Exercise aim -
Return the data below, unchanged.

Recorded data -
======

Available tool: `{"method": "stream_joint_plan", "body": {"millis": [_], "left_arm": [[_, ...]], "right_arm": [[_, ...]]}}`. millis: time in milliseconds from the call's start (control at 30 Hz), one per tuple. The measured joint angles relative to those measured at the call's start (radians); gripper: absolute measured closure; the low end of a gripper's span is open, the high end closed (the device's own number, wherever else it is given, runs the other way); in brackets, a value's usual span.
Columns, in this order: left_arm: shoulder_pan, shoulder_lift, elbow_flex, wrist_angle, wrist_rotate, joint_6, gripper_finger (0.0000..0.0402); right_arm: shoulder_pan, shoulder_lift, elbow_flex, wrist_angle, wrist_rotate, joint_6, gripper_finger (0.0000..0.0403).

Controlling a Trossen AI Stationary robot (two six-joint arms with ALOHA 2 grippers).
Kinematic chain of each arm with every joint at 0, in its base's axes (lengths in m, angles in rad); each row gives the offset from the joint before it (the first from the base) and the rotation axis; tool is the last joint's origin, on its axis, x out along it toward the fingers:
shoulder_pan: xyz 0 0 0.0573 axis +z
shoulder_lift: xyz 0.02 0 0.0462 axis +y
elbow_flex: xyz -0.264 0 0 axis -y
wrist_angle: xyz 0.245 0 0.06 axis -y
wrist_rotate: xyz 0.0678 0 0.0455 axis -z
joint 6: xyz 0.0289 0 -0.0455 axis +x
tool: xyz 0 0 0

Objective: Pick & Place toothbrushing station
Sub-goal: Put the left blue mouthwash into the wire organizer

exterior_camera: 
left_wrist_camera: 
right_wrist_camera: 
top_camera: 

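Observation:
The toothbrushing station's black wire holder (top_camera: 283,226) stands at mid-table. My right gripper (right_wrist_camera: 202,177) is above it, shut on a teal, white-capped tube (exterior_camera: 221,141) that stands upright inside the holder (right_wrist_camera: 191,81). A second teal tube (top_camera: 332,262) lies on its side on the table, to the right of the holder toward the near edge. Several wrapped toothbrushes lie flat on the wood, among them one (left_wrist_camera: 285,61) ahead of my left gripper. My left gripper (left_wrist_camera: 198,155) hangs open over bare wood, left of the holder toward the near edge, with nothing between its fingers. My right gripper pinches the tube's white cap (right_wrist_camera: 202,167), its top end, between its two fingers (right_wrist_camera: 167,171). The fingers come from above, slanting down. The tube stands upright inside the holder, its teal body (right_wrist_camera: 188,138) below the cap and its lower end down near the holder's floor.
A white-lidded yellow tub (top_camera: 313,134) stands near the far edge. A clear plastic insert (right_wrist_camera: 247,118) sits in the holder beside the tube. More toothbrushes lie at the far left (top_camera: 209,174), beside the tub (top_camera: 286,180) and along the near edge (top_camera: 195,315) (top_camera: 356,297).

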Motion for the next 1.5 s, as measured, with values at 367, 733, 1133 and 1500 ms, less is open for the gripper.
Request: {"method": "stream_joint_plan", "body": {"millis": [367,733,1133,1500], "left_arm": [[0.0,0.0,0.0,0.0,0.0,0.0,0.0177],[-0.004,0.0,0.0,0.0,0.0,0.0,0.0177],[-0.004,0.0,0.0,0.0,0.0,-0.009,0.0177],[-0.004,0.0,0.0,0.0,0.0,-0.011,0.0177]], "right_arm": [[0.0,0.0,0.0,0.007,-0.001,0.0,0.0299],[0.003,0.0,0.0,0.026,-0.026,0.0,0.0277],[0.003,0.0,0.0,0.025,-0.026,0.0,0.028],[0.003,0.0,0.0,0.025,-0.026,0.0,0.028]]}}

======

Task output -
Available tool: `{"method": "stream_joint_plan", "body": {"millis": [_], "left_arm": [[_, ...]], "right_arm": [[_, ...]]}}`. millis: time in milliseconds from the call's start (control at 30 Hz), one per tuple. The measured joint angles relative to those measured at the call's start (radians); gripper: absolute measured closure; the low end of a gripper's span is open, the high end closed (the device's own number, wherever else it is given, runs the other way); in brackets, a value's usual span.
Columns, in this order: left_arm: shoulder_pan, shoulder_lift, elbow_flex, wrist_angle, wrist_rotate, joint_6, gripper_finger (0.0000..0.0402); right_arm: shoulder_pan, shoulder_lift, elbow_flex, wrist_angle, wrist_rotate, joint_6, gripper_finger (0.0000..0.0403).

Controlling a Trossen AI Stationary robot (two six-joint arms with ALOHA 2 grippers).
Kinematic chain of each arm with every joint at 0, in its base's axes (lengths in m, angles in rad); each row gives the offset from the joint before it (the first from the base) and the rotation axis; tool is the last joint's origin, on its axis, x out along it toward the fingers:
shoulder_pan: xyz 0 0 0.0573 axis +z
shoulder_lift: xyz 0.02 0 0.0462 axis +y
elbow_flex: xyz -0.264 0 0 axis -y
wrist_angle: xyz 0.245 0 0.06 axis -y
wrist_rotate: xyz 0.0678 0 0.0455 axis -z
joint 6: xyz 0.0289 0 -0.0455 axis +x
tool: xyz 0 0 0

Objective: Pick & Place toothbrushing station
Sub-goal: Put the left blue mouthwash into the wire organizer

exterior_camera: 
left_wrist_camera: 
right_wrist_camera: 
top_camera: 

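Observation:
The toothbrushing station's black wire holder (top_camera: 283,226) stands at mid-table. My right gripper (right_wrist_camera: 202,177) is above it, shut on a teal, white-capped tube (exterior_camera: 221,141) that stands upright inside the holder (right_wrist_camera: 191,81). A second teal tube (top_camera: 332,262) lies on its side on the table, to the right of the holder toward the near edge. Several wrapped toothbrushes lie flat on the wood, among them one (left_wrist_camera: 285,61) ahead of my left gripper. My left gripper (left_wrist_camera: 198,155) hangs open over bare wood, left of the holder toward the near edge, with nothing between its fingers. My right gripper pinches the tube's white cap (right_wrist_camera: 202,167), its top end, between its two fingers (right_wrist_camera: 167,171). The fingers come from above, slanting down. The tube stands upright inside the holder, its teal body (right_wrist_camera: 188,138) below the cap and its lower end down near the holder's floor.
A white-lidded yellow tub (top_camera: 313,134) stands near the far edge. A clear plastic insert (right_wrist_camera: 247,118) sits in the holder beside the tube. More toothbrushes lie at the far left (top_camera: 209,174), beside the tub (top_camera: 286,180) and along the near edge (top_camera: 195,315) (top_camera: 356,297).
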
Motion for the next 1.5 s, as measured, with values at 367, 733, 1133 and 1500 ms, less is open for the gripper.
Request: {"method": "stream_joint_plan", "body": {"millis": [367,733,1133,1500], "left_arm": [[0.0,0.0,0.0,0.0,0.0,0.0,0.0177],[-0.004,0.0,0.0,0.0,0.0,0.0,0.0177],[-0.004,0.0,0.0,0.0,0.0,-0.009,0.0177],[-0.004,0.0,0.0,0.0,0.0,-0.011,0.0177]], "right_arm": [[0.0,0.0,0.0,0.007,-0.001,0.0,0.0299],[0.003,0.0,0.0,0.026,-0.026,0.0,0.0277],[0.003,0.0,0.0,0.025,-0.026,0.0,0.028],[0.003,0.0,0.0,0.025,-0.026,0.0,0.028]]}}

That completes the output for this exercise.